Several studies have shown that exposure to natural light has a positive effect on our health and wellbeing. To ensure optimal exposure to daylight, ambient light levels should be between 215 to 300 lux. Designers must avoid excessive brightness contrast between immediately adjacent spaces and extremely bright, dark or potentially glaring spots. In some areas, windows should be shaded, especially in the west, to minimise glare and heat gain.

Increasing comfort

To ensure a user’s comfort indoors, designers must use furniture compliant with Human Factors & Ergonomics Society (HFES) or Business Institutional Furniture Manufacturers Association (BIFMA) standards, both of which have Indian subsidiaries to facilitate regional certifications. Ambient thermostat controls with the possibility of providing a thermal gradient of three degrees across various zones should also be implemented for thermal comfort. In other public areas, acoustic zones should be segregated, and sound masking strategies should be employed wherever necessary.

Improving health and fitness

As architects, we can encourage positive changes in people’s lifestyles through the design of our buildings. Creating physical activity spaces indoors, persuading the healthier choices through interior fitness circulation systems like staircases and ramps and using functional furniture like height-adjustable desks can help promote health and fitness.

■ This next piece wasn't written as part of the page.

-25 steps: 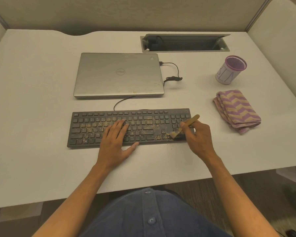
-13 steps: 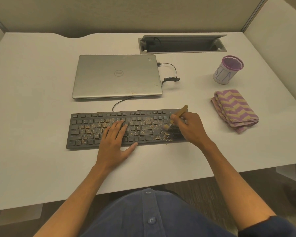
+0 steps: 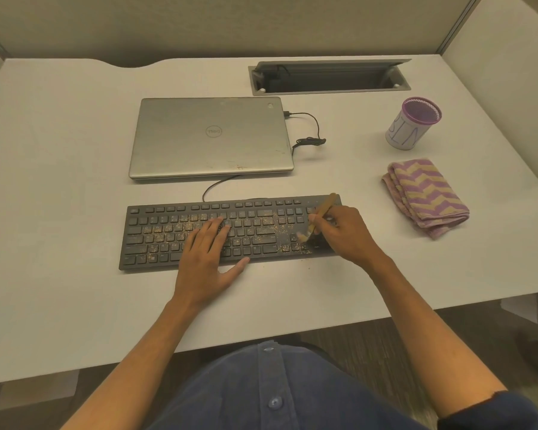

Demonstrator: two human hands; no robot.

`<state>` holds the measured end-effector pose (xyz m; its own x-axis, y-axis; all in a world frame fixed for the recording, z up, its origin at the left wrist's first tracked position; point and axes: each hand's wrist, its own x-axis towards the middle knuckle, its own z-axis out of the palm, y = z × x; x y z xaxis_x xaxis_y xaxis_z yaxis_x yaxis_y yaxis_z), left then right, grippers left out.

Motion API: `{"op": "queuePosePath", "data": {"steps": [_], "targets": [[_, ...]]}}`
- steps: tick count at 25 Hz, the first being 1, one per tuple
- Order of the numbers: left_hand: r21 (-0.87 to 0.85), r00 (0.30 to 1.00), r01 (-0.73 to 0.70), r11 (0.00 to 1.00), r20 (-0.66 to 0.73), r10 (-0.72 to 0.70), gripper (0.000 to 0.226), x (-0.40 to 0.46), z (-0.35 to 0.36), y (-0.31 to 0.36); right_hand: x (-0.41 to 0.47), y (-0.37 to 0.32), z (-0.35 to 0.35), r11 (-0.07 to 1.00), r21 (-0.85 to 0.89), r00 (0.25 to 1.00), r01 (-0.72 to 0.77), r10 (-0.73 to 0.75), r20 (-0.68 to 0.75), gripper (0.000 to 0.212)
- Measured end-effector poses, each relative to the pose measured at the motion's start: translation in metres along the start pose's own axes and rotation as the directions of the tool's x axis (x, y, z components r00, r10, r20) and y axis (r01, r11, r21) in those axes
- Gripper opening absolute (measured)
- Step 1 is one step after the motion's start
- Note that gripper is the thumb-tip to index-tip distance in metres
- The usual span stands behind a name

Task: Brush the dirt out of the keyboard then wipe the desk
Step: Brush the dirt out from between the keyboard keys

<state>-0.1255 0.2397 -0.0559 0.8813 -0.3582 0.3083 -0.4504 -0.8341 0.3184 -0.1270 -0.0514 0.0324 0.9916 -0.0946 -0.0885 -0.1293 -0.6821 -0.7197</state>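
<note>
Head view: I count one keyboard on the worktop, dirt-speckled, my left hand flat with fingers spread. My right hand fingers pinch one brush over its right keys. One Dell laptop, one cloth.

A black keyboard is dotted with brown-gold crumbs. The brush is tan. A silver laptop is seen on a white desk. The folded cloth is striped in purple and tan zigzags. The cup is white, rimmed in purple.
</note>
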Motion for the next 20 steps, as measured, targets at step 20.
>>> {"op": "queuePosePath", "data": {"steps": [20], "targets": [[-0.008,1.0,0.003,1.0,0.008,-0.003,0.077,0.0001,-0.0005,0.0002,0.0027,-0.0068,-0.0025,0.997,-0.075,0.999,0.034,-0.032,0.023,0.026]]}}
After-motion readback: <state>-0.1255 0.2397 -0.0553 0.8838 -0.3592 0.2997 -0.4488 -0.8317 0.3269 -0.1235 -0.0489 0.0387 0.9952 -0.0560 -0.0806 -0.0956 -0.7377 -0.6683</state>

Biophilic design for wellbeing

Biophilic design claims that humans have an innate affinity towards nature and that their connection is beneficial to their health and wellbeing. Evidence has shown that incorporating elements of nature through plants, patterns, materials, and colours positively impact health and wellness. Using meaningful pieces of art or rejuvenating spatial experiences can also help in improving health and wellbeing. Developing spatial familiarity through design by incorporating elements and themes to identify spaces is another strategy to ease and comfort the mind.


Recognising the potential of architecture and the spaces around us is essential for a healthy world. As healthcare planners and architects, we believe that the design of the spaces around us can significantly impact our health and that a good design can help you heal.